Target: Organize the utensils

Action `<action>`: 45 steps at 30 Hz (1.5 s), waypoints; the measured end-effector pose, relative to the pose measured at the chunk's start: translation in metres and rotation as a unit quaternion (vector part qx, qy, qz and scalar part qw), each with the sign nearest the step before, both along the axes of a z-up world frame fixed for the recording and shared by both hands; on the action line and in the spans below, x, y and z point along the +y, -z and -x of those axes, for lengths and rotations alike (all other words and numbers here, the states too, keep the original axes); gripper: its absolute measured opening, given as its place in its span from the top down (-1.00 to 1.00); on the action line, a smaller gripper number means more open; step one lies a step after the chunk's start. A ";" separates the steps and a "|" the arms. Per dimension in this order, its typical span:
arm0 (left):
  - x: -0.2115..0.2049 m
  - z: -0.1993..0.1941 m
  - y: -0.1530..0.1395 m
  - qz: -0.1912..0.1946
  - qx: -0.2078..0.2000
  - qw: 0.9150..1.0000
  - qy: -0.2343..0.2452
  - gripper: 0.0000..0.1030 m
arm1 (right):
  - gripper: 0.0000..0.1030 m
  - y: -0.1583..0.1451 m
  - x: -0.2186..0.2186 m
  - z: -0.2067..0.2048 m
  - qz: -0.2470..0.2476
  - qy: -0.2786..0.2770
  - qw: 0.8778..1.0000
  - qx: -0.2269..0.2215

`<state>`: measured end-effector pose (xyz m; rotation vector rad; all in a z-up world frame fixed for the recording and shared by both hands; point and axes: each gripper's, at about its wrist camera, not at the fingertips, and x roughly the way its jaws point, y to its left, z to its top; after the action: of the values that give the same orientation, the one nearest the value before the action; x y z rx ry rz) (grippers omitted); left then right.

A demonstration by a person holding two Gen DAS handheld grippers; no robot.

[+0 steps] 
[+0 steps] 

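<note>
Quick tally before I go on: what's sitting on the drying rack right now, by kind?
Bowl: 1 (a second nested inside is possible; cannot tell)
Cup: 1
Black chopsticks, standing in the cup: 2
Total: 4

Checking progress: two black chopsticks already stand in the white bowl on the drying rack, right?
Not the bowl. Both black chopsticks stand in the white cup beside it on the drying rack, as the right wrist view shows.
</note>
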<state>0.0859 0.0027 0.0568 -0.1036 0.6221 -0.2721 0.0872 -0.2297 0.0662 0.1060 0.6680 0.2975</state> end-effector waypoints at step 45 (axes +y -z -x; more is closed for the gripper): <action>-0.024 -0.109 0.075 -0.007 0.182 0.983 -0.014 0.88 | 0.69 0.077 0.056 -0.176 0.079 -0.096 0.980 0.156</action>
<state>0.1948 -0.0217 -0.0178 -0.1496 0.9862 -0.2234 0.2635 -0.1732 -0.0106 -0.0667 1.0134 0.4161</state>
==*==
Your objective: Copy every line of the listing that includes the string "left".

Finished exercise:
arm0 (left):
`<state>`: measured end-effector pose (xyz m; rotation vector rad; all in a z-up world frame fixed for the recording and shared by both hands; point and axes: each gripper's, at about its wrist camera, not at the fingertips, and x roughly the way its jaws point, y to its left, z to its top; after the action: of the values that give the same orientation, the one nearest the value before the action; x y z rx ry rz) (grippers omitted); left then right.

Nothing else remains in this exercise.